El cristo del zapato

Siglo XVI..., ¿o quizá el XVII?
Los Cristos españoles, tal vez con excepciones andalu­zas, presentan una casi total desnudez.
Por ello sorprendía y mucho que un Cristo -proceden­te de la ciudad italiana de Lucca y enviado a la iglesia de Atocha en cumplimiento de una promesa-, que se expo­nía a la veneración de los fieles, apareciese con túnica, estolón y unos zapatos de plata.
Había entonces ostentación en los pocos privilegiados y pobreza orgullosa en la mayoría, que tenía diversas manifestaciones. Mendigos honrados o cortabolsos. Va­lentones que se, alquilaban para delitos. Mozas de desga­rro. Obreros de sus habilidades. Escuderos a sueldo del amante: Muchos, de profesión pretendientes.
El protagonista: un soldado maduro que por leguleyos y papeles interminables no lograba cobrar sus diversas pagas atrasadas. Aburrido, con el estómago vacío; fue a rogar protección al Santísimo Cristo de Lucca.
Un pater noster
Unas lágrimas.
-Señor, ¡cubre mi necesidad!
La santa efigie alarga un pie y deja en manos del mili­tar uno de sus zapatos de plata. El soldado, ufano, y junto a una jarra de vino de Arganda, en una taberna, lo mostra­ba a todos los que allí estaban.
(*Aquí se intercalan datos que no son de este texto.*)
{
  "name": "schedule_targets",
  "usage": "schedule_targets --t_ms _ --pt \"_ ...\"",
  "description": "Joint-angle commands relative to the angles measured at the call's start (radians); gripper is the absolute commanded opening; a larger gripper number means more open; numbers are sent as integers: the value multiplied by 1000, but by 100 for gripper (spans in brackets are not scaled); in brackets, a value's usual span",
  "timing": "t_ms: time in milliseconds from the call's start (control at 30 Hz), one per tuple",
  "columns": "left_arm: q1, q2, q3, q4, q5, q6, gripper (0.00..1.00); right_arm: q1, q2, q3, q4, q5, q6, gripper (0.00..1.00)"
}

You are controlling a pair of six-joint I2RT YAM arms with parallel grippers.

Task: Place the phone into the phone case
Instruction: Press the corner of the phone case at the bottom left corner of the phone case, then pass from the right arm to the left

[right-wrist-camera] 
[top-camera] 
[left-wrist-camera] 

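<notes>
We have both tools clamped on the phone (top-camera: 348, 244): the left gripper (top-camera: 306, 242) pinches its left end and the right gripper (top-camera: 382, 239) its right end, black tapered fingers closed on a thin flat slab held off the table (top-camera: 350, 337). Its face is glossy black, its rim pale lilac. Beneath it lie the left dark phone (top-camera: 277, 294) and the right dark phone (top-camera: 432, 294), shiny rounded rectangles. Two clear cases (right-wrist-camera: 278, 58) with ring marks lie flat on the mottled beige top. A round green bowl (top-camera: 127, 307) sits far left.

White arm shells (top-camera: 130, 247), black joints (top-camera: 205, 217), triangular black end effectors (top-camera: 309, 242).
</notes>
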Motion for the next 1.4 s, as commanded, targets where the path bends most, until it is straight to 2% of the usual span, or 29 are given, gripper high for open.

Fue detenido por la Justic y, al preguntarle la razón de estar en su poder la sagrada prenda, explicó la historia que nadie aceptaba, pero e inculpado, como testigo excepcional, nombró al propio Cristo de Lucca.
¡Sorpresa grande!
Alguien pensó: SACRILEGIO.
Otro musitó: CARADURA.
Hubo consulta con teólogos y, después de muchas idas y venidas, se acordó hacer la extraña diligencia ante la perspectiva de que el reo fuese condenado a la pena ca­pital.
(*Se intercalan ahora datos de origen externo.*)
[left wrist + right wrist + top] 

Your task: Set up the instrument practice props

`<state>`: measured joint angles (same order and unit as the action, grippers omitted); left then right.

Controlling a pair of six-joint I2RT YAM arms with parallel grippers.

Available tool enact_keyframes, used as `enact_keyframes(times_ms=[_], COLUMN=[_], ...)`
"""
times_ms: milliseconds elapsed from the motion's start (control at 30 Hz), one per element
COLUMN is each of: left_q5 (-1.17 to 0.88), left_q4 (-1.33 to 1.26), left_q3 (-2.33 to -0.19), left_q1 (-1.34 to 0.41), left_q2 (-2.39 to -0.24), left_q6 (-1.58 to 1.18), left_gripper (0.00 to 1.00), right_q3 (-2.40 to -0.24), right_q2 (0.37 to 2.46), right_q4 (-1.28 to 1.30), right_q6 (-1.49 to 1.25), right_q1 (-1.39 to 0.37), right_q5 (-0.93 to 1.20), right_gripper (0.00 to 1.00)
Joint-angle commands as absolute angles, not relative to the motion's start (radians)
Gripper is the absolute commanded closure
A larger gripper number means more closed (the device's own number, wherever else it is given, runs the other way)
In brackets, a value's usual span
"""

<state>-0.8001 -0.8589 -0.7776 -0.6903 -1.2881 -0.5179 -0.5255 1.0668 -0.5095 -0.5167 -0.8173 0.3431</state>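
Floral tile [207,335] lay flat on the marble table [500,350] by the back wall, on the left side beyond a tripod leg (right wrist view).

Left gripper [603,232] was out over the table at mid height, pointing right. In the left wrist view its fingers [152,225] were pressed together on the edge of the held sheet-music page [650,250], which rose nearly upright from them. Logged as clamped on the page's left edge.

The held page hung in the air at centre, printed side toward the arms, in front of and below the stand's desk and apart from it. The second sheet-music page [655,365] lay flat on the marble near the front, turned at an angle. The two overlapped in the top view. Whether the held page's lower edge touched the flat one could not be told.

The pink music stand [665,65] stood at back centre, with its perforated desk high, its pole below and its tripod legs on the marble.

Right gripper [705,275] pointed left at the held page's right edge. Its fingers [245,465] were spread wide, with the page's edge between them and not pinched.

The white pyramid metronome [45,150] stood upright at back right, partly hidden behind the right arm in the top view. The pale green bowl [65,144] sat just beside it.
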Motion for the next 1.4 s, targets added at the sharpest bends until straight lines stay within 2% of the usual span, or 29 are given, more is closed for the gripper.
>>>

Acudieron a la iglesia de Nuestra Señora de Atocha el soldado, el juez, el escribano, golillas, varios clérigos y muchos curiosos y desocupados.
El preso lloró suplicando angustiado.
Muchas sonrisas desdeñosas entre los asistentes al acto.
Todas las miradas estaban fijas en el Cristo.
-Parece que está moviendo un pie -advirtió alguien.
En efecto.
Estaba levantando la extremidad calzada y dejó caer su otro zapato ante el asombro de todos.
En el indulto real, maquiavélicamente, se aconsejaba al acusado: que en lo sucesivo no admitiera regalos divinos, bajo pena de vida. El milagro transtornó a la Villa; luego, el vulgo lo fue olvidando y el hecho se acogió en el refu­gio legendario y poético.
Después, los frailes colocaron ante el Cristo un copón de plata y, sobre él, el zapato que salvara la vida de un humilde y acrecentara la fe popular.
Los avatares políticos sufridos por la basílica que origi­naron actos vandálicos en distintas ocasiones, nos impiden actualmente contemplar la venerada escultura italiana.